------ Task input ------

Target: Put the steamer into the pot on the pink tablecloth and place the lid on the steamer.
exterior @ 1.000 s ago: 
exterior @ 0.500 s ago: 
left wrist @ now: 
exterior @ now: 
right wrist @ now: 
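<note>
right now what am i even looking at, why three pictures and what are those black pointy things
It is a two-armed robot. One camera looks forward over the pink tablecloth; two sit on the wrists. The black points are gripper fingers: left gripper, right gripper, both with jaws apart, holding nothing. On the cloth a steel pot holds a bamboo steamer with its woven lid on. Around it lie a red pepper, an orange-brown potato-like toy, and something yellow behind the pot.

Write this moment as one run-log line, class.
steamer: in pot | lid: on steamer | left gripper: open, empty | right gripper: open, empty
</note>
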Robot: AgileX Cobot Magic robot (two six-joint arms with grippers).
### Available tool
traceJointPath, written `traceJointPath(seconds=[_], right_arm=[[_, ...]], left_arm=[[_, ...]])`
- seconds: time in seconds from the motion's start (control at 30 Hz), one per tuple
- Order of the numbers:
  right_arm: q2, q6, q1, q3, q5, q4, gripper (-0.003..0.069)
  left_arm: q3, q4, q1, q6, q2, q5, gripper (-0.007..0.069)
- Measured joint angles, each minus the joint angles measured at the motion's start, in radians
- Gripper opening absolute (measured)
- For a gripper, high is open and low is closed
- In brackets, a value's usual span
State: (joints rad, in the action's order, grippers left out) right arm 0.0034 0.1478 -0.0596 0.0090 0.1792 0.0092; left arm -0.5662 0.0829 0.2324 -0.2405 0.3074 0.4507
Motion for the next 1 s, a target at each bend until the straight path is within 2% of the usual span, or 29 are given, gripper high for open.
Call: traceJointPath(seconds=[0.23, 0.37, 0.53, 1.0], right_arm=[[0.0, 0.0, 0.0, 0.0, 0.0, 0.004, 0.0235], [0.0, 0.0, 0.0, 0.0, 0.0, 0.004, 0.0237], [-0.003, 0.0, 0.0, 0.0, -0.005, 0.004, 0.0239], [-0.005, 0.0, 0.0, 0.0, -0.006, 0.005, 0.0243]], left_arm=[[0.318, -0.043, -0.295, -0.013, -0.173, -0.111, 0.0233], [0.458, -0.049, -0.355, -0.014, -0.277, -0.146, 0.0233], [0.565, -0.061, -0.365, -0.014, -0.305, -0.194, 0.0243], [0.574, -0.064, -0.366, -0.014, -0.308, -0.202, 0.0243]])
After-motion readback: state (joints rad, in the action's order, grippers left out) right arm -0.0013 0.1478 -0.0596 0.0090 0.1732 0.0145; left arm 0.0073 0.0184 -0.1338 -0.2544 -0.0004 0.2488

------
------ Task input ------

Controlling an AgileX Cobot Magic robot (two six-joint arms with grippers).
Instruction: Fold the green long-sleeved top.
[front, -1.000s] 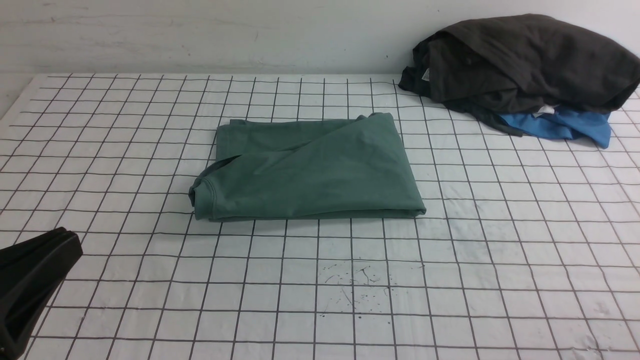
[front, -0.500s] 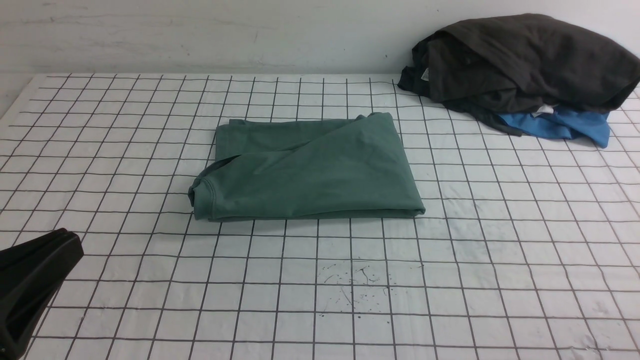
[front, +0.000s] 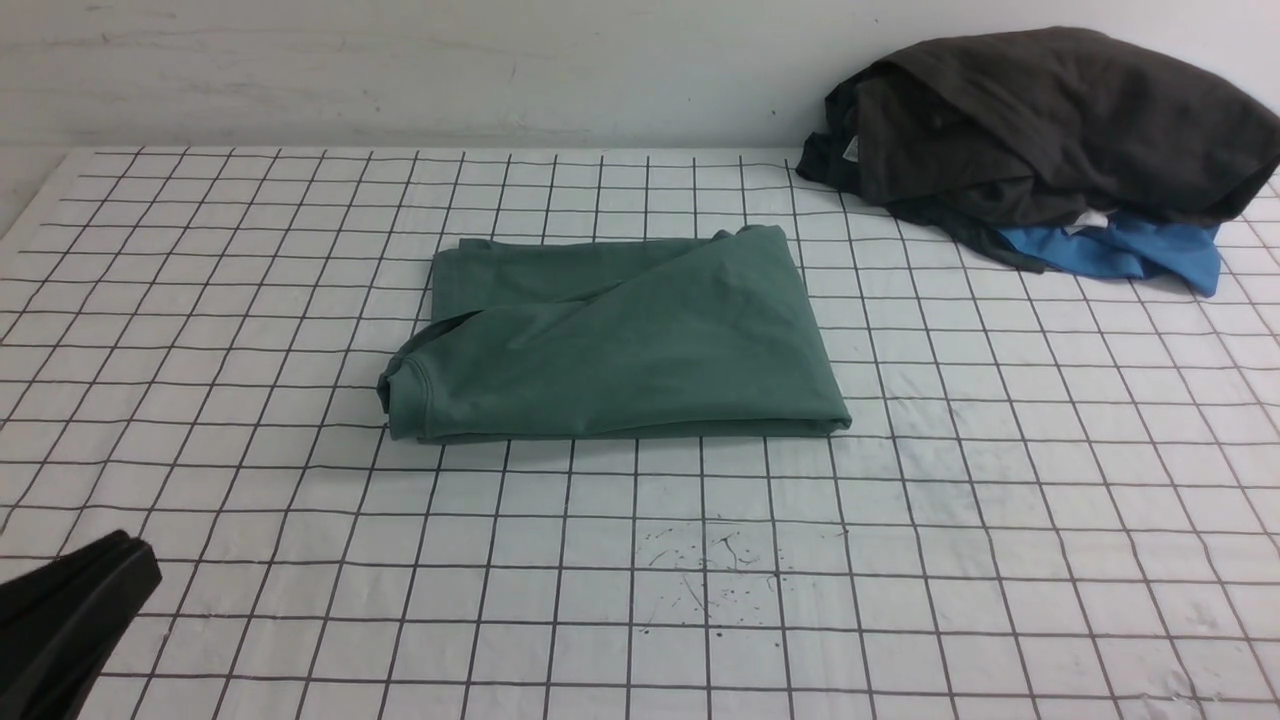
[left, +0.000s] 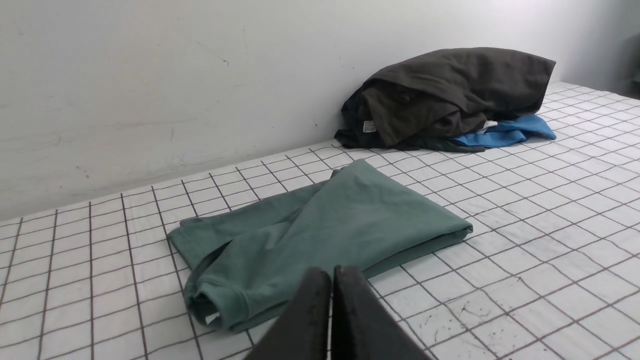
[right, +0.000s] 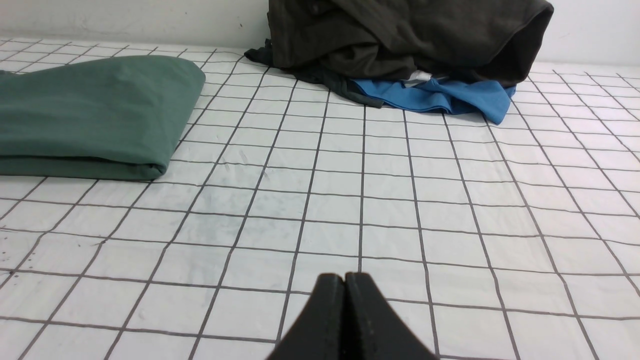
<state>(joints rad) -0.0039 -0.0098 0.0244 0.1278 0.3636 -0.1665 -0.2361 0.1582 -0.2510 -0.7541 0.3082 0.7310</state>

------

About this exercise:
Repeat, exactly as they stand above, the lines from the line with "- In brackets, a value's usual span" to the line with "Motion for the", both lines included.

Written solution:
- In brackets, a value's usual span
State: (joints rad, in the action's order, grippers left out) right arm 0.0034 0.1478 -0.0596 0.0090 0.1792 0.0092; left arm -0.5662 0.0829 0.2324 -0.2405 0.3074 0.4507
Motion for the next 1 s, a target at each bend until the straight path is within 2% of the usual span, or 29 are given, gripper high for open.

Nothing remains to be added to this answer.